I have read and followed the contributing guidelines
The functionality is complete
I have commented my code, particularly in hard-to-understand areas
I have made corresponding changes to the documentation
My changes generate no new warnings
I have added tests that prove my fix is effective or that my feature works
New and existing unit tests pass locally with my changes

… update C++ operator interface Signed-off-by: Abhishek <[email protected]>

Signed-off-by: Abhishek <[email protected]>

for more information, see https://pre-commit.ci

greptile-apps · 2026-04-22T07:46:05Z

Greptile Summary

This PR adds a variable-shape code path to the grouped MXFP8 swizzle operation, introducing a new persistent-grid CUDA kernel (grouped_swizzle_scaling_variable_shape_kernel) that dispatches blocks across tensors of differing dimensions. Three P1 issues prevent the feature from working end-to-end:

maybe_swizzle_grouped_tensor in swizzle.cpp removes the variable-shape guard but never forwards first_dims/last_dims to swizzle_input, so all_same_shape() always returns true and the new kernel is never reached from PyTorch.
The variable-shape kernel assumes a padded-layout input buffer and lacks the compact-layout detection present in the uniform path, risking corrupted reads for multi-tensor inputs produced by the quantize kernel.
The C++ test helper build_grouped_tensor sets kNVTEGroupedTensorOffsets but not kNVTEGroupedFirstDims/kNVTEGroupedLastDims, so the test suite exercises the uniform kernel rather than the new variable-shape code path it is intended to validate.

Confidence Score: 2/5

Not safe to merge — three P1 issues mean the new variable-shape kernel is never invoked, tests do not validate it, and compact-layout inputs will corrupt output data.
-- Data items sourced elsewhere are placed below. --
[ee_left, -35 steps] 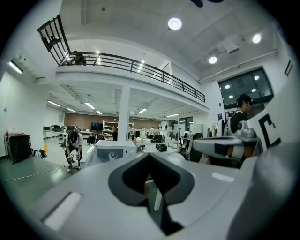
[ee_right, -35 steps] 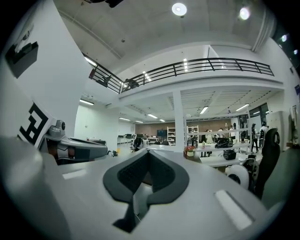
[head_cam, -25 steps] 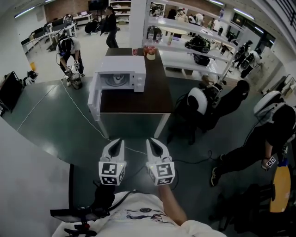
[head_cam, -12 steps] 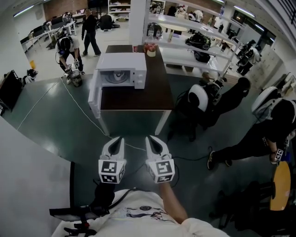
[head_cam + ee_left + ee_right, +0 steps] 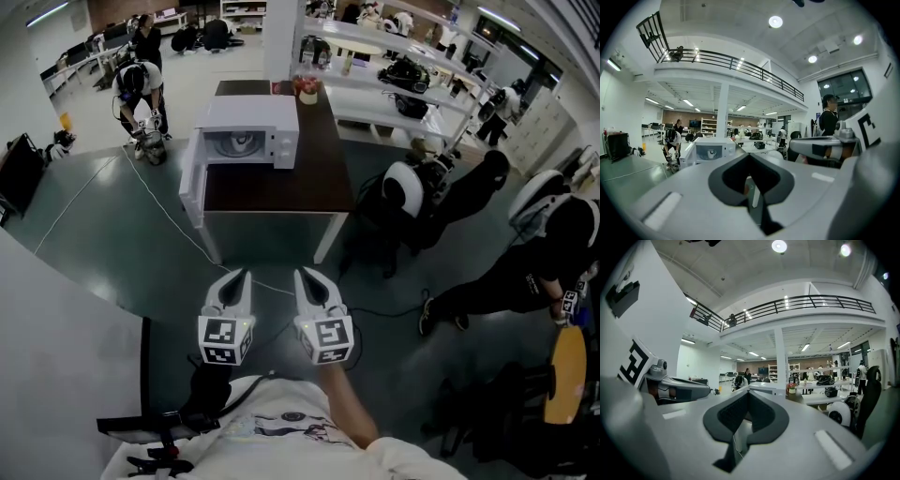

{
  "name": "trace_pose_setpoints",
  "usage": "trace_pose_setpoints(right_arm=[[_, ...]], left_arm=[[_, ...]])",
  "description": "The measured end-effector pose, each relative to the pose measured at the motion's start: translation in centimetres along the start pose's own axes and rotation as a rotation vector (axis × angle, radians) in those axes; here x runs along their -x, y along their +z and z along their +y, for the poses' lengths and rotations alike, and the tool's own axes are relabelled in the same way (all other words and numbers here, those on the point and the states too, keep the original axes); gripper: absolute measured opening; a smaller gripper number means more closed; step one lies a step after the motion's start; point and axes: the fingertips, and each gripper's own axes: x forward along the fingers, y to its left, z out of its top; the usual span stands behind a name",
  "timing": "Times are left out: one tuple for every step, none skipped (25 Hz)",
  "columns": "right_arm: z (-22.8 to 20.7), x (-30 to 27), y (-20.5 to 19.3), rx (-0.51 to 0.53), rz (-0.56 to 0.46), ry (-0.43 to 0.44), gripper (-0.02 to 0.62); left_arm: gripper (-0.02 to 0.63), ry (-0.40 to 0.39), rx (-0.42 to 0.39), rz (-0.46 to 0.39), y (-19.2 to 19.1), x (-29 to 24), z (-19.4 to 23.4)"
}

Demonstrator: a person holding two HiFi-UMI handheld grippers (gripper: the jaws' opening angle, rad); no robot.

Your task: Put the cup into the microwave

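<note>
A white microwave [image 5: 246,131] stands on a dark brown table [image 5: 281,192] well ahead of me, its door [image 5: 191,186] swung open to the left. At the table's far end sits a small white cup [image 5: 307,96] with something red in it; the right gripper view shows this cup [image 5: 791,389] far off. My left gripper [image 5: 244,275] and right gripper [image 5: 301,275] hang side by side over the floor, short of the table, both shut and empty. The left gripper view looks past the shut left gripper [image 5: 749,157] at the microwave [image 5: 712,151].
Dark chairs [image 5: 412,202] and a seated person [image 5: 525,272] crowd the floor right of the table. A white cable [image 5: 159,211] runs across the green floor to the left. White shelving [image 5: 375,56] stands behind the table, and people work at the back left.
Both grippers stay shut in about the same place. The table and microwave sit slightly higher in the head view. A person at the back has walked to the left.
</note>
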Motion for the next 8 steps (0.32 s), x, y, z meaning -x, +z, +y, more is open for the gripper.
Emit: trace_pose_setpoints(right_arm=[[-0.03, 0.06, -0.17, -0.001, 0.003, -0.001, -0.002], [-0.04, 0.09, -0.33, -0.003, 0.005, -0.001, -0.002], [-0.02, 0.1, -0.45, -0.004, 0.007, -0.001, -0.002], [-0.02, 0.11, -0.55, -0.005, 0.01, -0.002, -0.002], [-0.04, 0.12, -0.62, -0.005, 0.013, -0.003, -0.002], [-0.06, 0.14, -0.63, -0.005, 0.015, -0.004, -0.002], [-0.07, 0.16, -0.61, -0.005, 0.016, -0.005, -0.002], [-0.09, 0.18, -0.56, -0.004, 0.017, -0.006, -0.002]], left_arm=[[-0.002, 0.0, 0.001, 0.0, -0.08, 0.04, -0.02], [-0.002, 0.0, 0.002, 0.0, -0.14, 0.07, -0.02], [-0.002, 0.001, 0.004, -0.001, -0.17, 0.1, 0.0], [-0.002, 0.0, 0.005, -0.002, -0.16, 0.12, 0.01], [-0.002, -0.001, 0.005, -0.002, -0.11, 0.14, -0.01], [-0.002, -0.002, 0.005, -0.003, -0.06, 0.16, -0.04], [-0.002, -0.003, 0.006, -0.003, 0.0, 0.18, -0.07], [-0.002, -0.004, 0.006, -0.003, 0.06, 0.2, -0.11]])
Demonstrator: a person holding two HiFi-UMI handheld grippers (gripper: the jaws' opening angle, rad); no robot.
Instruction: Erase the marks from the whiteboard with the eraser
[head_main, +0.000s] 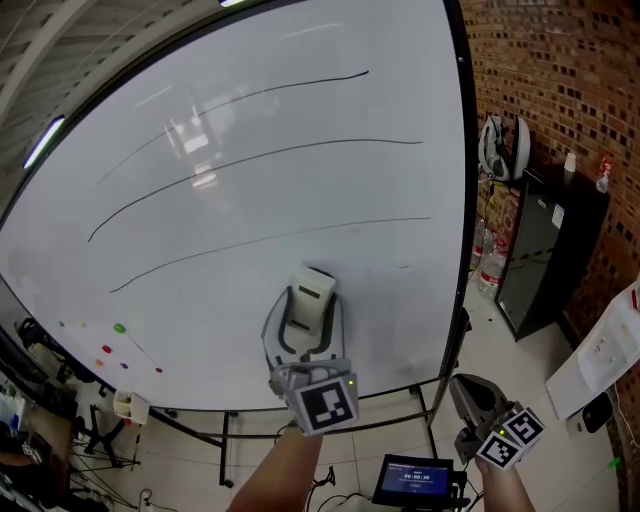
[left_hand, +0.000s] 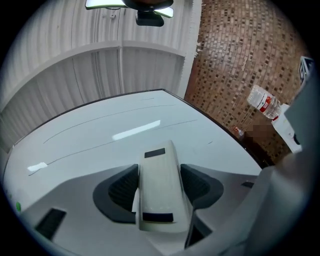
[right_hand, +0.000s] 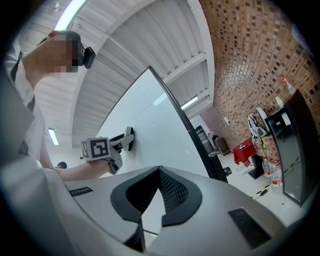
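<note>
Room: brick wall at right, whiteboard on a stand ahead.
Right gripper: low right, off the board, jaws pressed together, nothing in them.
Left gripper: jaws pinch white eraser by its long sides.
Eraser position: far end against board's lower middle, below the lowest line.
Marks: three long black lines across upper board, short dash near right edge.
Far right: black cabinet.
</note>
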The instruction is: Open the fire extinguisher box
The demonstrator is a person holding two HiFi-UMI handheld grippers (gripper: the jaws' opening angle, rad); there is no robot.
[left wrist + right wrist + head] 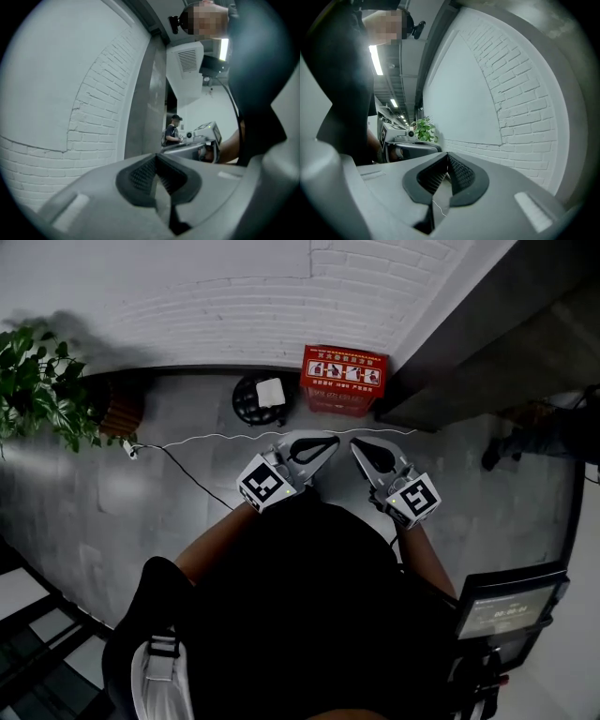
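Note:
The red fire extinguisher box [342,379] stands on the grey floor against the white brick wall, with a picture label on its top. It does not appear in either gripper view. My left gripper [322,442] and right gripper [360,449] are held side by side in front of my body, a short way off from the box and pointing roughly level toward it. Both are shut with nothing between the pads. In the left gripper view the left gripper [156,158] faces brick wall and a grey pillar. The right gripper [447,157] faces brick wall.
A black round stand with a white object [261,397] sits left of the box. A white cable [216,437] runs across the floor. A leafy plant [37,381] is at far left, a dark pillar [487,324] right of the box. A person [173,131] stands far off.

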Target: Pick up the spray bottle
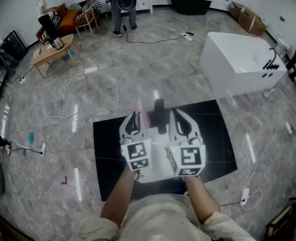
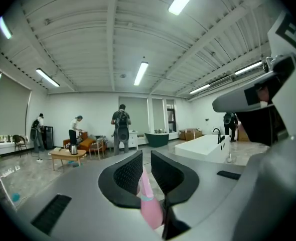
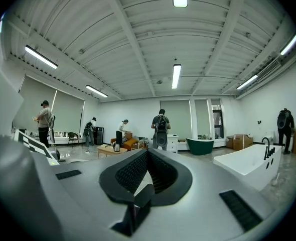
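Observation:
A slim pink bottle [image 2: 149,205] with a pale blue band stands between the jaws of my left gripper [image 2: 147,157]. It leans on the left pad, and floor shows between it and the right pad, so the jaws are slightly open. In the head view the pink bottle [image 1: 144,115] rises between the left gripper [image 1: 140,115] fingers above the black mat [image 1: 213,134]. My right gripper [image 1: 174,113] hangs close beside it on the right. In its own view the right gripper [image 3: 147,154] has its tips together; a black piece [image 3: 135,210] shows low at the jaws' base, and I cannot tell what it is.
A white bathtub [image 1: 238,64] stands at the back right of the mat. Cables and power strips [image 1: 90,70] trail over the grey floor to the left. A low wooden table [image 1: 50,53] and several people are far back.

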`<state>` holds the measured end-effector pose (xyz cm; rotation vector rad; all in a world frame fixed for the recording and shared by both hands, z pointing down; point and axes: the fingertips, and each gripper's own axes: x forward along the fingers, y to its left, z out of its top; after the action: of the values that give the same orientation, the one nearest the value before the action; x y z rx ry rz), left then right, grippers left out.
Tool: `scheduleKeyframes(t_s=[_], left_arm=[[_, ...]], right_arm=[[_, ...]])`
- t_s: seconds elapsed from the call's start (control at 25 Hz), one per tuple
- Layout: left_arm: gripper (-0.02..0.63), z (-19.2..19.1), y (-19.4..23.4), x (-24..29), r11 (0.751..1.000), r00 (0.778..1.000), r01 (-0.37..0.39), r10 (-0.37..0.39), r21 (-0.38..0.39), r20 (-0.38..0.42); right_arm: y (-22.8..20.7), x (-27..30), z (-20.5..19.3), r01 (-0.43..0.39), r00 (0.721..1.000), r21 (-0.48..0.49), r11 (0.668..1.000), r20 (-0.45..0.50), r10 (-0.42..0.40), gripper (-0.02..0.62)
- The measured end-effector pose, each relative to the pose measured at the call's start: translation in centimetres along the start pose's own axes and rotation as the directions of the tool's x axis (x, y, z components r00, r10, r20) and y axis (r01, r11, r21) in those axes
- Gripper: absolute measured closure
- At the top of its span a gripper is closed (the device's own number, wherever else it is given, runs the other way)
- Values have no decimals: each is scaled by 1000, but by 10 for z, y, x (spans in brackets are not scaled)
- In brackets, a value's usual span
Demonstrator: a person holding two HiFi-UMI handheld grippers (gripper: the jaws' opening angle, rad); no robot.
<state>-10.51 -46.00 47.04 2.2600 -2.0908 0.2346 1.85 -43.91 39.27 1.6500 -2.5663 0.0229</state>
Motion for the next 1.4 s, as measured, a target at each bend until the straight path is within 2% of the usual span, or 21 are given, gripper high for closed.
scheduleKeyframes(t_s=[0.2,0.36,0.68,1.0,1.4], left_arm=[[531,-20,0,18,1000,999,6,-8,-26,-48],[468,-37,-3,32,998,995,38,-43,-50,-87],[416,-71,-2,55,998,986,35,-43,-53,-159],[413,-92,-3,70,998,979,31,-42,-58,-198],[419,-95,-1,74,998,979,21,-34,-67,-199]], right_arm=[[-8,2,-7,18,1000,-1,1000,-16,-18,591],[-14,5,-14,36,999,-1,999,-35,-36,591],[-23,9,-20,73,996,-6,997,-45,-73,591],[-32,15,-29,100,993,-4,995,-64,-100,591],[-32,17,-36,101,990,-10,995,-93,-101,591]])
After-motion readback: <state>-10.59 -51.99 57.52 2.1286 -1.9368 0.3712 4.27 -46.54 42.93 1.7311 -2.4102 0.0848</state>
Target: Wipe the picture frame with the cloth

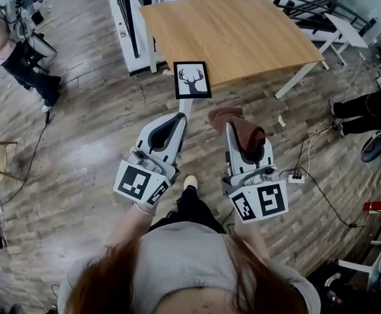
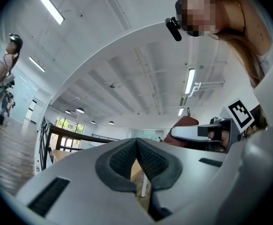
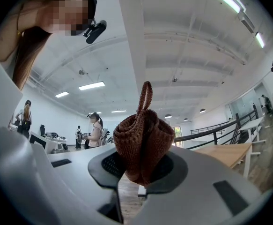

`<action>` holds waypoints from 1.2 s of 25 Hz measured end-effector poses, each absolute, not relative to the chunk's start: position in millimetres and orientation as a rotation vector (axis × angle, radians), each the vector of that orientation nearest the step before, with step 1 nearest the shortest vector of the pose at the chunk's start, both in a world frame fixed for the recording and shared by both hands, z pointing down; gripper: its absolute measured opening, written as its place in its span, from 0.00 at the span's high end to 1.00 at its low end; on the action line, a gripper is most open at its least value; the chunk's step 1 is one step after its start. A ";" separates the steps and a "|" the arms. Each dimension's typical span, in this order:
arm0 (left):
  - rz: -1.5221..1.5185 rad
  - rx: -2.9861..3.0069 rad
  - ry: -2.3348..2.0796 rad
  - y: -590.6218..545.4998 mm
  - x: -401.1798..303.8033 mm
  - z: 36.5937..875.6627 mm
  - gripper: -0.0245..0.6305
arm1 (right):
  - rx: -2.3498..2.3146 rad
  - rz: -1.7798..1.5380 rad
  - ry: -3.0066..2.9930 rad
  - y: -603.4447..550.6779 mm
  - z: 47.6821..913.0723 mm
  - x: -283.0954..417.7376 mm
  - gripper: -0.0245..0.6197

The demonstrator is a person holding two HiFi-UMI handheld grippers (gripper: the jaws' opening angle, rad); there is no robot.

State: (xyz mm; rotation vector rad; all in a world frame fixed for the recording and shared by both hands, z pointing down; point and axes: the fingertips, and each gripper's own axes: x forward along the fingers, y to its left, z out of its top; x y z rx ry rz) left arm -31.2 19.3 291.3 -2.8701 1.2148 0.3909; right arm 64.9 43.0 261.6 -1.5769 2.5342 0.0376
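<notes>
The picture frame (image 1: 192, 79), showing a black stag's head on white, sits at the near corner of the wooden table (image 1: 242, 31), just past the tip of the left gripper (image 1: 180, 116), whose 2 jaws are pressed together with nothing between them. The right gripper (image 1: 230, 128) is clamped on a bunched brown knitted cloth (image 1: 246, 135) with a small loop sticking up from it, and each gripper carries a cube of black-and-white square markers (image 1: 140, 182)

Wooden table (image 1: 242, 31), plank floor (image 1: 79, 149), power strip (image 1: 296, 178), bystander (image 1: 14, 57).
</notes>
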 end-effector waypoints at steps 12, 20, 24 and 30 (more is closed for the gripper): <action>0.443 -2.820 1.271 105.3 -74.9 276.0 0.95 | -1.558 0.080 2.592 134.9 257.5 18.6 0.81; 0.472 -2.796 1.269 127.7 -59.6 255.7 0.95 | -1.568 0.190 2.576 155.0 234.2 29.5 0.81; 0.463 -2.791 1.252 137.5 -50.4 252.5 0.95 | -1.558 0.209 2.549 163.7 228.4 38.1 0.81; 0.478 -2.783 1.251 145.7 -48.3 243.6 0.95 | -1.533 0.239 2.557 173.2 219.6 36.4 0.81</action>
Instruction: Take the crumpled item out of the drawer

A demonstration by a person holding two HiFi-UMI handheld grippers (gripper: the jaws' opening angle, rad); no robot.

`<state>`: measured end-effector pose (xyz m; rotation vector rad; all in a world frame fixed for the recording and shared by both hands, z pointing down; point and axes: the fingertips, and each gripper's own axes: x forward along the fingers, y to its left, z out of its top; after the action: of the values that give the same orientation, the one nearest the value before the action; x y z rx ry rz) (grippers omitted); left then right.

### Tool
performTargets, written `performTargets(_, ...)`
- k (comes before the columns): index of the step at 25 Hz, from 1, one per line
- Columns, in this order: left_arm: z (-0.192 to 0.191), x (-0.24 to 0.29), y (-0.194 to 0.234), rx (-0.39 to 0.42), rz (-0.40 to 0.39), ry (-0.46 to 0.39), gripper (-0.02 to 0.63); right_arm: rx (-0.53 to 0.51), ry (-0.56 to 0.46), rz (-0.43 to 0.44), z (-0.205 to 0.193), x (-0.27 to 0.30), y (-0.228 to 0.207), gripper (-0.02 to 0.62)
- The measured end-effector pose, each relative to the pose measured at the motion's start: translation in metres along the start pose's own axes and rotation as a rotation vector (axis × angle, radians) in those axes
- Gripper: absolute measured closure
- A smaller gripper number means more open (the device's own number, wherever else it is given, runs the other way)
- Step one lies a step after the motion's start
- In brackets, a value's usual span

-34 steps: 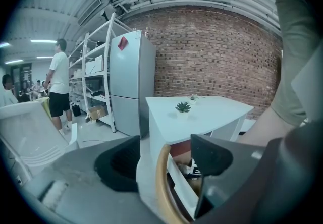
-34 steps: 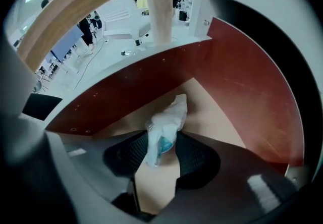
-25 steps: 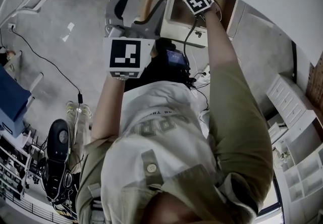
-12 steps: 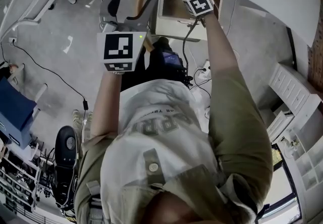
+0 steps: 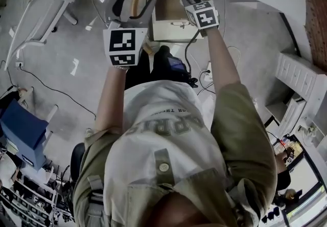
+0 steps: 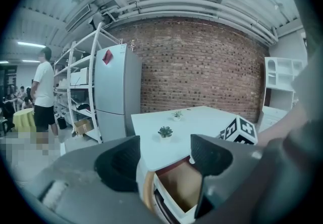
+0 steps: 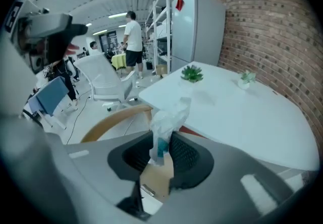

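White crumpled item [image 7: 169, 117] is pinched in your right tool [image 7: 162, 147], over the open drawer [image 5: 176, 30] at the counter's [image 7: 242, 112] edge. Your left tool [image 6: 164, 160] gapes empty.

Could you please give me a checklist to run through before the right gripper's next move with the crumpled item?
1. Right gripper shut on the crumpled item: ok, the pads pinch its lower end.
2. Item out of the drawer: ok, it is held up by the white table edge.
3. Left gripper open and empty: ok.
4. Bare table space nearby for a set-down: ok; the small plants stand farther off.
5. Drawer shut: not ok, it stands open.
6. Drawer otherwise empty: cannot tell.
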<state>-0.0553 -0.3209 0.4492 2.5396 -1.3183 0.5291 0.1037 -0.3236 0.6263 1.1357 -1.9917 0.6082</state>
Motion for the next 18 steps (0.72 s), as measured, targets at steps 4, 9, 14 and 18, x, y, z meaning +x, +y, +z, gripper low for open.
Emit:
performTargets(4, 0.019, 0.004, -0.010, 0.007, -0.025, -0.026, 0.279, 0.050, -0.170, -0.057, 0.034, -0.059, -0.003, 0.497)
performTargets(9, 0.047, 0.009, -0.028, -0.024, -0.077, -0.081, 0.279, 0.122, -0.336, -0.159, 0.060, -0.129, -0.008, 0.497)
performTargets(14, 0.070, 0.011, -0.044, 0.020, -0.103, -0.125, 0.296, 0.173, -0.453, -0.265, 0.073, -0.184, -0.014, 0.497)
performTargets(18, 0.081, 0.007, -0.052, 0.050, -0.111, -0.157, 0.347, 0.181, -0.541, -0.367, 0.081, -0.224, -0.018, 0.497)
Multiple independent P1 bugs: the PyTorch extension never reaches the new kernel, the kernel itself lacks compact-layout input support, and the test suite does not exercise the new code path. The feature is effectively a no-op from the PyTorch side and partially untested at the C-API level.

transformer_engine/pytorch/csrc/extensions/swizzle.cpp (missing dim forwarding), transformer_engine/common/swizzle/swizzle.cu (missing compact-layout handling in variable-shape kernel), tests/cpp/test_common.cu and tests/cpp/operator/test_swizzle.cu (test infrastructure doesn't populate first_dims/last_dims).

Important Files Changed

Filename	Overview
transformer_engine/pytorch/csrc/extensions/swizzle.cpp	Removes the variable-shape guard but doesn't forward `first_dims`/`last_dims` to `swizzle_input`, so the new variable-shape kernel is never reached from the PyTorch path — a P1 correctness bug.
transformer_engine/common/swizzle/swizzle.cu	Adds `grouped_swizzle_scaling_variable_shape_kernel` with a correct persistent-grid design; missing compact-layout support for the input buffer parallels existing uniform-path handling.
tests/cpp/operator/test_swizzle.cu	Adds variable-shape test cases but `build_grouped_tensor` never sets `kNVTEGroupedFirstDims`/`kNVTEGroupedLastDims`, so the new kernel is not actually exercised.
tests/cpp/test_common.cu	Fixes offsets vector to size `num_tensors + 1` to include a sentinel end-offset; shape dimension arrays (`first_dims`/`last_dims`) are still not populated for variable-shape grouped tensors.

Flowchart

%%{init: {'theme': 'neutral'}}%%
flowchart TD
    A["maybe_swizzle_grouped_tensor (swizzle.cpp)"] --> B["Build swizzle_input\n(num_tensors, logical_shape, scaling_mode)"]
    B --> C{"tensor_offsets set?"}
    C -- Yes --> D["set_tensor_offsets on swizzle_input"]
    C -- No --> E["❌ first_dims / last_dims\nNEVER forwarded"]
    D --> E
    E --> F["nvte_swizzle_grouped_scaling_factors\n(swizzle.cu)"]
    F --> G{"input->all_same_shape()\n= !first_dims.has_data()\n&& !last_dims.has_data()"}
    G -- "true (always, even for variable shapes)" --> H["Uniform path\nget_common_first_dim() = logical_shape[0] / num_tensors\n⚠️ wrong for variable shapes"]
    G -- "false (never reached)" --> I["Variable-shape kernel\ngrouped_swizzle_scaling_variable_shape_kernel"]
    H --> J["Wrong scale factors written to output"]
    I --> K["Correct persistent-grid dispatch\n(correct but unreachable)"]

Comments Outside Diff (1)

transformer_engine/pytorch/csrc/extensions/swizzle.cpp, line 386-397 (link)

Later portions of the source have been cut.